Conversion disorder is also referred to as hysterical neurosis. The conditions are considered as unfortunate because symptoms are much more common to unsophisticated and uneducated people (Kanaan et al, 2007). The real conversion symptoms are generally an extension or reflection of symptoms seen or experienced by patient. In most cases, when the symptoms of the disorder arise, a reduction on anxiety level is realized. Close inspection confirms that symptoms are not premeditated but simply happens. Although the observers may have a feeling that there is a purpose behind the symptoms, the patient is usually unaware of any of such things. Clinical Signs and Symptoms

Although pathophysiologic relevance is not clear, PET scanning has indicated that patients with conversion hemianesthesia or hemiplegia have reduced activation of thalamus and contralateral basal ganglia. This is likely to represent premorbid vulnerability to the advancement of conversion symptoms. On the other hand, it may be unrelated and epiphenomenal to the underlying causes. Most people experience their initial symptoms during early adult or adolescent years. The actual beginning of symptoms is sudden and usually follows a major stressful event in the patient’s life. Patients with this disorder experience only one symptom at a time. Signs and symptoms that are inconsistent with information provided by pathophysiology and anatomy characterize the disorder. For instance, a patient may suffer blindness, yet his cortical visual is normal. Inspection of the symptomatology case corresponds with patient’s conception of the way that illness manifests itself. A patient, who complains of unsteadiness and walking problem, could be having a malady conception though he does not have symptomatology evident upon bedsit examination expected by the physicians (Karin et al, 2005). This means that although the patient may lurch and stumble in an effort to cross from the bed to the chair, no truncal ataxia or deficiency on heel-to-knee-to-shin and finger-to-nose testing.

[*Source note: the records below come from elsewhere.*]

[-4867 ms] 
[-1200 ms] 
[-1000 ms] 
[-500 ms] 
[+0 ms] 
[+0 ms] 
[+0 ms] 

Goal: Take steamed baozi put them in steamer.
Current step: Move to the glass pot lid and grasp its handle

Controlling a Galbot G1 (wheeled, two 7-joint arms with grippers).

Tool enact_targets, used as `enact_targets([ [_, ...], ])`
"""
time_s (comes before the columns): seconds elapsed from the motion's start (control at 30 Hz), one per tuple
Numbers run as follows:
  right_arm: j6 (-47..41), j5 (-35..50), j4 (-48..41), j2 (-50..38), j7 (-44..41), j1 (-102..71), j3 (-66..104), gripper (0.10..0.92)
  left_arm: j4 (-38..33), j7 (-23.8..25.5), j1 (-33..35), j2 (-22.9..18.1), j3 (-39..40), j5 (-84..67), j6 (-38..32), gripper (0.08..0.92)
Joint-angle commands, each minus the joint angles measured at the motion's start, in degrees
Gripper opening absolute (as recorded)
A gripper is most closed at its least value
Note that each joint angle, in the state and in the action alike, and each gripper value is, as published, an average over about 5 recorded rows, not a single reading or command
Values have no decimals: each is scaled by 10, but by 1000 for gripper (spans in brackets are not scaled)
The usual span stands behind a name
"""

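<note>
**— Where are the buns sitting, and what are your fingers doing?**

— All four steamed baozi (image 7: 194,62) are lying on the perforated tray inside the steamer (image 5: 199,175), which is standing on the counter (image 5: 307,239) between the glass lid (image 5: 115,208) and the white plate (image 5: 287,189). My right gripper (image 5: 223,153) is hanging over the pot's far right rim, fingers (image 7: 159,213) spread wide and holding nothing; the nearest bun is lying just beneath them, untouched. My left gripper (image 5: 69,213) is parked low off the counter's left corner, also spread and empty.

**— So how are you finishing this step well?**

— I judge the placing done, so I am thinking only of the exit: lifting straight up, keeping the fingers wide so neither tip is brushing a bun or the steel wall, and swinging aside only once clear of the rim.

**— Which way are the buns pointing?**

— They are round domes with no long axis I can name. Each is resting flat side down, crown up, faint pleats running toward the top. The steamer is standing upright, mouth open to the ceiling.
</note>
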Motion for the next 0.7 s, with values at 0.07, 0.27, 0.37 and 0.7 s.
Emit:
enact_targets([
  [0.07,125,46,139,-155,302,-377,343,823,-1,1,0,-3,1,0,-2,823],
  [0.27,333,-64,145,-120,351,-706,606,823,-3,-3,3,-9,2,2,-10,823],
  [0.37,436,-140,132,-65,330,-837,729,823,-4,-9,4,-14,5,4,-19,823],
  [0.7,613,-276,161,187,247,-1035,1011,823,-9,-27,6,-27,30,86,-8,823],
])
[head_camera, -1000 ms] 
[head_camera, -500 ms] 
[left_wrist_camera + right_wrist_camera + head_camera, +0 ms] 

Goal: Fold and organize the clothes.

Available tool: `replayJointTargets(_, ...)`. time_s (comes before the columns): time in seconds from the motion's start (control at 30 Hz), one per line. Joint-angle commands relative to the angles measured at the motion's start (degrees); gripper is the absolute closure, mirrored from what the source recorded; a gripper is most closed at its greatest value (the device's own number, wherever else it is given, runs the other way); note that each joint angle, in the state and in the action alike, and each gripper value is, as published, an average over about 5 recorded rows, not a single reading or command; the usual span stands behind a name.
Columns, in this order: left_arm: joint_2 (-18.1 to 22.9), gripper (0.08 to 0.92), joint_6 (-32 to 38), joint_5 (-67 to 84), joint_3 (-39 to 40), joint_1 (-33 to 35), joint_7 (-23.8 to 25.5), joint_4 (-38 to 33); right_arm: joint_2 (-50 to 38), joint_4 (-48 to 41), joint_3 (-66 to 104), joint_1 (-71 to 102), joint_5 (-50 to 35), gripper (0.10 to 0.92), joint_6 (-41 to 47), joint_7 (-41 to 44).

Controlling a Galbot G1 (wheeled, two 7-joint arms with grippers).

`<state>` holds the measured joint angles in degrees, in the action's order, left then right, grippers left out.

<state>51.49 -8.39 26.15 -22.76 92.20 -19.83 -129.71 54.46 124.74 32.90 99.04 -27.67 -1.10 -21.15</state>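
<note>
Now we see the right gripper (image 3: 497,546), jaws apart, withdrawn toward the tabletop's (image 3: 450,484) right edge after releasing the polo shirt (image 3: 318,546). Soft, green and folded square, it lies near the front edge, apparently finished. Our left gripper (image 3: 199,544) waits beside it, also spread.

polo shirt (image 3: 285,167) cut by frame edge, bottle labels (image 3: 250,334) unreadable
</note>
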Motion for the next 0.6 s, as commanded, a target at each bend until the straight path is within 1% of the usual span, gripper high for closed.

Patients experiencing conversion disorder do not intentionally feign the symptoms as noted with malingerers, but experience themselves as genuine. Conversion anesthesia can occur in any place though it is more common on the extremities. A typical distribution of “glove and stocking” may appear in a polyneuropathy. Areas for conversion anesthesia tend to have a very sharp and precise boundary, usually located at a joint. Similar sharp boundary for nonphysiologic may appear in conversion hemianesthesia where the boundary precisely and accurately bisects the body along the sagittal plane (Karin et al, 2005). Other anomalies may also appear upon examination. For instance, patients who complain about entire lack of sensory modalities, vibratory sense included, in the foot or hand may nevertheless comprise intact position sense at the toe or index finger. Similarly, patients with similar lack of feelings in the legs are nonetheless indicates a negative Romberg test and are not able to walk normally. This means that when some patients...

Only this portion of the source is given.